The Environmental Law Centre (ELC) announced it will file a suit challenging the pipeline's approval on behalf of the Federation of B.C. Naturalists (B.C. Nature).
"Filing this lawsuit will ensure that the Federal Court of Appeal is able to hear and consider arguments relating to all of the various flaws and deficiencies associated with the Northern Gateway approval process," Chris Tollefson, ELC executive director and B.C.Nature's lawyer, said.
"We cannot stand by and allow Cabinet to approve this ill-conceived project on the basis of a JRP report that is so flawed and incomplete," Kees Visser, President of B.C.Nature, said.
Majority of British Columbians may have final say
British Columbians have also demonstrated on numerous occasions their majority opposition to the project. Most recently a Bloomberg-Nanos poll showed 67 per cent of British Columbians wanted the project either rejected or delayed for further review.
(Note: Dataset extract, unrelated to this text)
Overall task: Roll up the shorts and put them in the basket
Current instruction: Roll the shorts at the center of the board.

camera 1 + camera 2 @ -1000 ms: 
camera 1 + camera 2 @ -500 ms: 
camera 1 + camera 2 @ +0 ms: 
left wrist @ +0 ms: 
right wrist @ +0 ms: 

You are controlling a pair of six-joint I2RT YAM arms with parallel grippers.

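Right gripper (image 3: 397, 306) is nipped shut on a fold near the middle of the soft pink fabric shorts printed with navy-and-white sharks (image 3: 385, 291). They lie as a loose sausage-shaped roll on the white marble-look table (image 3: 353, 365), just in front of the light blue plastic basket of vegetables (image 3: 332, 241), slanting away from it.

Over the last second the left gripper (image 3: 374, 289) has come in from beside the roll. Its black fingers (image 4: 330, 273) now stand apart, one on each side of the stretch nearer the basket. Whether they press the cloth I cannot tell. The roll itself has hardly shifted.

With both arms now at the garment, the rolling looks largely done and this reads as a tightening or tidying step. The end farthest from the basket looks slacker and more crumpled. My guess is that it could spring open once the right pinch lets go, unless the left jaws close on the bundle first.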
This week at a press conference, the Dogwood Initiative, a democracy group in B.C., announced the project's approval would be met with a citizen's initiative -- a province-wide vote that could oust the project by popular request. The Dogwood Initiative, along with several other environmental, First Nations, citizen and legal groups, will organize the vote, handing decision-making power once and for all to British Columbians.
The initiative, called "Let B.C. Vote," already has 150,000 signatures.
The citizens' initiative tool was successfully used in 2010 to oust the Harmonized Sales Tax (HST) pushed through by the Liberal government.
When it comes to gaining the approval of British Columbia, some of Premier Christy Clark's five conditions have yet to be met, including securing B.C.'s "fair share" of benefits from the project. But perhaps more significantly, in April, residents of Kitimat, the proposed terminus of the pipeline and start of the export tanker route, voted "No" to the project in a local plebiscite, showing even those who stand to gain the most don't support Enbridge in its ambitions.
209 conditions perhaps most significant obstacle
As DeSmog Canada previously reported, the 209 conditions outlined by the National Energy Board (NEB) might ultimately represent the largest obstacle to the pipeline's construction.
Changes to the NEB Act in 2012 (in the passing of the infamous Omnibus Budget Bill C-38 which saw the elimination of several environmental laws) made project conditions legally binding, meaning they cannot be discarded by government as happened with theMackenzie Gas Project. Although cabinet still holds the power to supplement or alter conditions in certain circumstances.
The 209 conditions fall into three phases: pre-construction, construction and pre-operation, and ongoing operations. To fulfill the 209 conditions, Enbridge will have to demonstrate to the NEB that the full requirements are being met throughout all phases of the project.
DeSmog Canada's Heather Libby deconstructed the conditions in a previous post, outlining conditions specific to watercourse crossings, animal habitat, marine spill prevention and cleanup and shipping agreements.
Without all of the considerable legal challenges and technical difficulties and political uncertainties surrounding the project, construction could begin as early as seven months from now.
But with the hellfire sure to break loose, this approval means next to nothing about the project's potential for actually being built.